> **WORK ORDER**: Only one stretch of the data below is wanted: the lines from the one with "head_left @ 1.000" through the one with "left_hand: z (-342", repeated exactly.

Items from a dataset
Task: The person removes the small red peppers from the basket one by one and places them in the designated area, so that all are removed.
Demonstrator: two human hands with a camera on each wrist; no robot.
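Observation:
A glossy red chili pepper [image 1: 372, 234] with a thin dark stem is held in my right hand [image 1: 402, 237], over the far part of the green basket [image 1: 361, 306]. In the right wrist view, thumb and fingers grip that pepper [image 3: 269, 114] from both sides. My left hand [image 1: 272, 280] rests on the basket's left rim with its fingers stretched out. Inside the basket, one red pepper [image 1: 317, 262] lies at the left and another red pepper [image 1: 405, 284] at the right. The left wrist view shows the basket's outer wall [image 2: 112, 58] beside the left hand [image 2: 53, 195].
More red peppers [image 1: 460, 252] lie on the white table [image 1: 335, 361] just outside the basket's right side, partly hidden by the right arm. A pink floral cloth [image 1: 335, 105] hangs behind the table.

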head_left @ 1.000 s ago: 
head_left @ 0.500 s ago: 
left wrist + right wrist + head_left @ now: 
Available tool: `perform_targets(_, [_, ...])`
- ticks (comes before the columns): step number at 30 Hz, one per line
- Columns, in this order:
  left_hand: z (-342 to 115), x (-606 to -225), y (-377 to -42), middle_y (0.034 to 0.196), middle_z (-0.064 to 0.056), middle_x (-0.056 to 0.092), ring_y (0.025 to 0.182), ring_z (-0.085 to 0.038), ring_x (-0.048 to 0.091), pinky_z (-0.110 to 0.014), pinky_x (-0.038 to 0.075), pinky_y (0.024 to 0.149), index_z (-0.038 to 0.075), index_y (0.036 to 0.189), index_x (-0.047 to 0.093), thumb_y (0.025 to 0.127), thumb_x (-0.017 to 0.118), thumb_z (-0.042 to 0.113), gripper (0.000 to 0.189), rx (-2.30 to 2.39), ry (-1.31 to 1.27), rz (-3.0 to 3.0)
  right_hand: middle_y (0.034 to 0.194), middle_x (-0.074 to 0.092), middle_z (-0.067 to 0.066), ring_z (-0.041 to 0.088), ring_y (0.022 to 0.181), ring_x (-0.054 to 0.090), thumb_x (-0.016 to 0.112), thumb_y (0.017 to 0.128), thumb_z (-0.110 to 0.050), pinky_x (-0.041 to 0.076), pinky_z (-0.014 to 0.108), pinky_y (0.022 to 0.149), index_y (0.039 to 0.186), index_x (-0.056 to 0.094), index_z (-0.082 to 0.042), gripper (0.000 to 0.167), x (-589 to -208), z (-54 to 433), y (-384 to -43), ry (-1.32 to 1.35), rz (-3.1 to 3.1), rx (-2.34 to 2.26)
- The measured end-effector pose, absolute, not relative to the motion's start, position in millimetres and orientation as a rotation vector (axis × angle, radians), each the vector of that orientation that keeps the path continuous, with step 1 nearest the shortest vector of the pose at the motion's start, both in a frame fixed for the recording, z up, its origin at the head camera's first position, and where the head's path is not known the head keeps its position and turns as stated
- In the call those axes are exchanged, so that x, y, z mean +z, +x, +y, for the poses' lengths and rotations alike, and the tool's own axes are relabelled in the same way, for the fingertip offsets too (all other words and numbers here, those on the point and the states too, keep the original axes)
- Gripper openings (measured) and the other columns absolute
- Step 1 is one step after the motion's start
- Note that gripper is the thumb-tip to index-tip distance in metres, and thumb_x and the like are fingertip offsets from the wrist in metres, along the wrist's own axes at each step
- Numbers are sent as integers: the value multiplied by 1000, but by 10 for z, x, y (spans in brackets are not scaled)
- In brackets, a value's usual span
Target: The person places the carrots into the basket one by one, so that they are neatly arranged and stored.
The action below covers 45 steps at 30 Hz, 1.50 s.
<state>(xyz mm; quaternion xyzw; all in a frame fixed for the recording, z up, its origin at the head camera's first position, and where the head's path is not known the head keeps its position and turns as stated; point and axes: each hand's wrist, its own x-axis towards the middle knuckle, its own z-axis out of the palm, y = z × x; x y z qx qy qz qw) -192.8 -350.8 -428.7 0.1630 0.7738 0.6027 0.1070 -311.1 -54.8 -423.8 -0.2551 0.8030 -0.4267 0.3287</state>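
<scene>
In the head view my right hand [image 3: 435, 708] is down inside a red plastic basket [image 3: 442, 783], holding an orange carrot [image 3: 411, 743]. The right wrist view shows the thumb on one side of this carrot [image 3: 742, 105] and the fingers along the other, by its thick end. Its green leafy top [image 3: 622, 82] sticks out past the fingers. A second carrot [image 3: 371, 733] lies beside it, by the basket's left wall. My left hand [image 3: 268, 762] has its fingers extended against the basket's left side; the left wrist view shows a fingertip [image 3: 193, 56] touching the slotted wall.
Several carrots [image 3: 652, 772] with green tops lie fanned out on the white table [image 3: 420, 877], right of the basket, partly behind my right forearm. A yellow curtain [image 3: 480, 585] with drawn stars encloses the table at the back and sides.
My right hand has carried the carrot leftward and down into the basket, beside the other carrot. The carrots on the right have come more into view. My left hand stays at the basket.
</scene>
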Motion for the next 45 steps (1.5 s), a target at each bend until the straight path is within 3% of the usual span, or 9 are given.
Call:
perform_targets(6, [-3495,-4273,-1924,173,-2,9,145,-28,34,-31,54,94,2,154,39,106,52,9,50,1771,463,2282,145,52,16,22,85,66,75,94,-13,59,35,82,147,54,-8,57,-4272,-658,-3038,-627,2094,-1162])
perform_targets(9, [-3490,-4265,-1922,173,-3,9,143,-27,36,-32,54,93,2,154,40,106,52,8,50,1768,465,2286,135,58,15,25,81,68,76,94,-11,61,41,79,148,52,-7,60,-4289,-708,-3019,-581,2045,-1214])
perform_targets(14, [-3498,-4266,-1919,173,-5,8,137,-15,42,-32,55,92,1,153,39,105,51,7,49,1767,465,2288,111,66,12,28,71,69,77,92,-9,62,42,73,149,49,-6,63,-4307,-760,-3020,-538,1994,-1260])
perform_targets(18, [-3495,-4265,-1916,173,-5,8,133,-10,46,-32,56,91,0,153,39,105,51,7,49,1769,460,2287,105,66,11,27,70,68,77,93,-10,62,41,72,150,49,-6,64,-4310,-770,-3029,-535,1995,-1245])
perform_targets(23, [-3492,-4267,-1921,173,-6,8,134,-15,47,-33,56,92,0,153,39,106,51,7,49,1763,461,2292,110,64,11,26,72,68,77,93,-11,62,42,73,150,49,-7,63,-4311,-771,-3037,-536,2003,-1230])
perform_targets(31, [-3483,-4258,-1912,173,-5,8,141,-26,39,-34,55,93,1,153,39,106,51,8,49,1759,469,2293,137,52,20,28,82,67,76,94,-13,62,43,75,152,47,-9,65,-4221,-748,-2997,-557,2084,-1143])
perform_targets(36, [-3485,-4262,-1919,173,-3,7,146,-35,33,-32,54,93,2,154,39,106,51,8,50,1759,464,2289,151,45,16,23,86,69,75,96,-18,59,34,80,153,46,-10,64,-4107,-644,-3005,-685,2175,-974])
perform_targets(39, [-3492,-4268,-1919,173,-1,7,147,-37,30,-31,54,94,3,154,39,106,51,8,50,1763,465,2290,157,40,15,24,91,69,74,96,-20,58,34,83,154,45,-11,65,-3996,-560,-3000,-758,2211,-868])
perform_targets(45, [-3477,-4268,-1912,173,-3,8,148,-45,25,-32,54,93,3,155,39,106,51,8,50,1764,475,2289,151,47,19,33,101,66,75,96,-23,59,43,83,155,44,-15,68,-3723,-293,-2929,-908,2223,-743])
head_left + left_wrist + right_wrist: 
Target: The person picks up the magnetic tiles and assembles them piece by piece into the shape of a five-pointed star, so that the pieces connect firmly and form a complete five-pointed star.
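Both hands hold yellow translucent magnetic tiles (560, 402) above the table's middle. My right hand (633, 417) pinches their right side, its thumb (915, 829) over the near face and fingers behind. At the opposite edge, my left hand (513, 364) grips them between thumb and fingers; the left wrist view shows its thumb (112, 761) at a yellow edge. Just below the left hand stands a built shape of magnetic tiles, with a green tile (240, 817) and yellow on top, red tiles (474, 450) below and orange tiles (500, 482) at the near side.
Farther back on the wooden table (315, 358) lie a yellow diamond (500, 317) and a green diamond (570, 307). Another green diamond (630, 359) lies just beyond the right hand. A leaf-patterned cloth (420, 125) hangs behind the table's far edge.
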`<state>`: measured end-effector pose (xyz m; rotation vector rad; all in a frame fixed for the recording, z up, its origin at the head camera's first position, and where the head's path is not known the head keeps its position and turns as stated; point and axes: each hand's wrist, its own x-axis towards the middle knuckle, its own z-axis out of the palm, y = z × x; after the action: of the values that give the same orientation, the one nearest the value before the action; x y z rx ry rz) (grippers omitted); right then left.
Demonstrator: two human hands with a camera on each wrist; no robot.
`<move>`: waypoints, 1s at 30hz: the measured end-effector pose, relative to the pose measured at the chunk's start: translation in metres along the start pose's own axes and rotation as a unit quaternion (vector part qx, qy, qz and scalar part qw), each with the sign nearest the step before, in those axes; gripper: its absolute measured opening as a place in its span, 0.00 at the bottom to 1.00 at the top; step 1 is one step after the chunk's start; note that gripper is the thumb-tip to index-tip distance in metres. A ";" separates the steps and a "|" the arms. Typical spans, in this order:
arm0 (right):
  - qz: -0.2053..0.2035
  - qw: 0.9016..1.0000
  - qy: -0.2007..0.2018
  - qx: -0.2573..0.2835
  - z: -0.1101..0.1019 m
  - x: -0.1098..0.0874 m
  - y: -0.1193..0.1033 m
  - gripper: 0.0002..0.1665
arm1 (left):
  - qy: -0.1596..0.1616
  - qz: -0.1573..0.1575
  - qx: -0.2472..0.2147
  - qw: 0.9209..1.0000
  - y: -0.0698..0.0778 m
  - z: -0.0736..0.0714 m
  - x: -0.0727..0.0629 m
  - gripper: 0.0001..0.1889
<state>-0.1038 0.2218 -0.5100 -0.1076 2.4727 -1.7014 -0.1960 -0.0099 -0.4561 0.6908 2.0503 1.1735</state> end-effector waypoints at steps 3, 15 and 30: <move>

> **RESPONSE TO THIS TASK**:
head_left @ 1.000 s ago: 
head_left @ 0.500 s ago: 
left wrist + right wrist + head_left @ now: 
Available tool: `perform_targets(_, [_, ...])`
- ticks (comes before the columns): step number at 30 Hz, one per line
- Columns, in this order:
  left_hand: z (-342 to 115), x (-606 to -225), y (-377 to -42), middle_y (0.034 to 0.196), middle_z (-0.064 to 0.056), middle_x (-0.056 to 0.092), ring_y (0.025 to 0.182), ring_z (-0.085 to 0.038), ring_x (-0.048 to 0.091), pinky_z (-0.110 to 0.014), pinky_x (-0.038 to 0.075), pinky_y (0.024 to 0.149), index_z (-0.038 to 0.075), index_y (0.036 to 0.189), index_x (-0.047 to 0.093), thumb_y (0.025 to 0.127), thumb_x (-0.017 to 0.118), thumb_z (-0.042 to 0.113), gripper (0.000 to 0.189), rx (-2.30 to 2.39), ry (-1.31 to 1.27), rz (-3.0 to 3.0)

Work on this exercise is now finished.